- Opening Delimiter -

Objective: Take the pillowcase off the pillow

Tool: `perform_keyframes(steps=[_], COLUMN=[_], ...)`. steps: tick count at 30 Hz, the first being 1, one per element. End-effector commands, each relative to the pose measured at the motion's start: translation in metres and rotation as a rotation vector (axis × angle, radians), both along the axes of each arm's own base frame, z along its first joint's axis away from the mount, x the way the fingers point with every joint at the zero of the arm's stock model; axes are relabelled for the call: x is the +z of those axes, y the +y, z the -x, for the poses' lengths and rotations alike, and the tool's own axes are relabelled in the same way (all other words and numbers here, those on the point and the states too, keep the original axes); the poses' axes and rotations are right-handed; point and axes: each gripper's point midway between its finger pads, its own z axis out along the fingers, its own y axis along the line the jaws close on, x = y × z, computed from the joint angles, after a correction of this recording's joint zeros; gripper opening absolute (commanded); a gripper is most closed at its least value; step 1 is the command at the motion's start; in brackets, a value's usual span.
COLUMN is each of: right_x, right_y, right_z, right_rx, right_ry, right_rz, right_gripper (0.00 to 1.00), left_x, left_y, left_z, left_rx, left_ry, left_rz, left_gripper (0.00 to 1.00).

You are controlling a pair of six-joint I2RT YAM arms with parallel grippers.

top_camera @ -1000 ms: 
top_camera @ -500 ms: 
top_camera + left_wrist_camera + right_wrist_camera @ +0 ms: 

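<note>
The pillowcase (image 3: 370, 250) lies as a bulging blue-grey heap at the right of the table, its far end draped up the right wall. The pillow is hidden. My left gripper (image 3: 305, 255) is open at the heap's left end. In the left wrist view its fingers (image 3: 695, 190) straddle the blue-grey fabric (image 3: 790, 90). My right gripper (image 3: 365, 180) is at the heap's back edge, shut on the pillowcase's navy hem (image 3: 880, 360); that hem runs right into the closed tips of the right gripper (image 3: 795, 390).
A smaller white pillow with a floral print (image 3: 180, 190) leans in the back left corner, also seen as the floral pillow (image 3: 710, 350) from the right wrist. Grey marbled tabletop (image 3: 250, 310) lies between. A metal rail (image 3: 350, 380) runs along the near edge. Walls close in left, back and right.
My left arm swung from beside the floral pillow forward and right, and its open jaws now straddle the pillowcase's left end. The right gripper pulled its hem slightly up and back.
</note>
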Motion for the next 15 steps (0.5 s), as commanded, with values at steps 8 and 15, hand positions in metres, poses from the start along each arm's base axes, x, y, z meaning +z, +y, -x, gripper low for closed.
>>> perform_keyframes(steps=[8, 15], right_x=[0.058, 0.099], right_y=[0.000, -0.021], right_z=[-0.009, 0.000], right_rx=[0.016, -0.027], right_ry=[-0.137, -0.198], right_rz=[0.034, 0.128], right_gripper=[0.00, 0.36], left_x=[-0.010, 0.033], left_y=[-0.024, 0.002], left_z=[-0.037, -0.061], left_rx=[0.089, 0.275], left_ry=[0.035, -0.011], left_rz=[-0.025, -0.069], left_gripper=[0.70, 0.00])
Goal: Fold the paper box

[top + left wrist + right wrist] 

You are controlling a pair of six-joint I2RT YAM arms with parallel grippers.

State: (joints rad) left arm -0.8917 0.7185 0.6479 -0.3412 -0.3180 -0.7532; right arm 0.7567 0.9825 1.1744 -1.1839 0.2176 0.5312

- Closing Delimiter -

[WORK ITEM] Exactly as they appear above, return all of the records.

[TASK OUTPUT]
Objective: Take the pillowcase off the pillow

Tool: `perform_keyframes(steps=[_], COLUMN=[_], ...)`. steps: tick count at 30 Hz, the first being 1, one per element. End-effector commands, each relative to the pose measured at the motion's start: translation in metres and rotation as a rotation vector (axis × angle, radians), both along the axes of each arm's own base frame, z along its first joint's axis away from the mount, x the way the fingers point with every joint at the zero of the arm's stock model; axes are relabelled for the call: x is the +z of those axes, y the +y, z the -x, for the poses' lengths and rotations alike, and the tool's own axes are relabelled in the same way (all other words and numbers here, those on the point and the states too, keep the original axes); the poses' axes and rotations are right-handed; point and axes: each gripper's point midway between its finger pads, its own z axis out along the fingers, its own y axis along the line the jaws close on, x = y × z, computed from the joint angles, after a correction of this recording's joint zeros; gripper opening absolute (commanded); a gripper is most closed at its least value; step 1 is the command at the motion's start; in brackets, a value's usual span.
COLUMN is each of: right_x, right_y, right_z, right_rx, right_ry, right_rz, right_gripper (0.00 to 1.00), left_x, left_y, left_z, left_rx, left_ry, left_rz, left_gripper (0.00 to 1.00).

You are controlling a pair of six-joint I2RT YAM arms with parallel grippers.

top_camera @ -1000 ms: 
top_camera @ -500 ms: 
top_camera + left_wrist_camera + right_wrist_camera @ +0 ms: 

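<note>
The pillowcase (image 3: 370, 250) lies as a bulging blue-grey heap at the right of the table, its far end draped up the right wall. The pillow is hidden. My left gripper (image 3: 305, 255) is open at the heap's left end. In the left wrist view its fingers (image 3: 695, 190) straddle the blue-grey fabric (image 3: 790, 90). My right gripper (image 3: 365, 180) is at the heap's back edge, shut on the pillowcase's navy hem (image 3: 880, 360); that hem runs right into the closed tips of the right gripper (image 3: 795, 390).
A smaller white pillow with a floral print (image 3: 180, 190) leans in the back left corner, also seen as the floral pillow (image 3: 710, 350) from the right wrist. Grey marbled tabletop (image 3: 250, 310) lies between. A metal rail (image 3: 350, 380) runs along the near edge. Walls close in left, back and right.
My left arm swung from beside the floral pillow forward and right, and its open jaws now straddle the pillowcase's left end. The right gripper pulled its hem slightly up and back.
</note>
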Motion for the next 15 steps (0.5 s), as commanded, with values at steps 8 and 15, hand positions in metres, poses from the start along each arm's base axes, x, y, z meaning +z, +y, -x, gripper low for closed.
>>> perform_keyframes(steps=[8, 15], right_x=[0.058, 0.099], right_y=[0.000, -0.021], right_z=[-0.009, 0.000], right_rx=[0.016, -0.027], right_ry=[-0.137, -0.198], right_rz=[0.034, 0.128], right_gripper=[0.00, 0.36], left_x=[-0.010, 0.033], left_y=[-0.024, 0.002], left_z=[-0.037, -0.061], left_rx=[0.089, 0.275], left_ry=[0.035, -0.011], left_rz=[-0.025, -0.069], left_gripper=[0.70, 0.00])
Goal: Fold the paper box

[top + left wrist + right wrist] 

You are controlling a pair of six-joint I2RT YAM arms with parallel grippers.

State: (joints rad) left arm -0.8917 0.7185 0.6479 -0.3412 -0.3180 -0.7532; right arm 0.7567 0.9825 1.1744 -1.1839 0.2176 0.5312

The exercise is done now.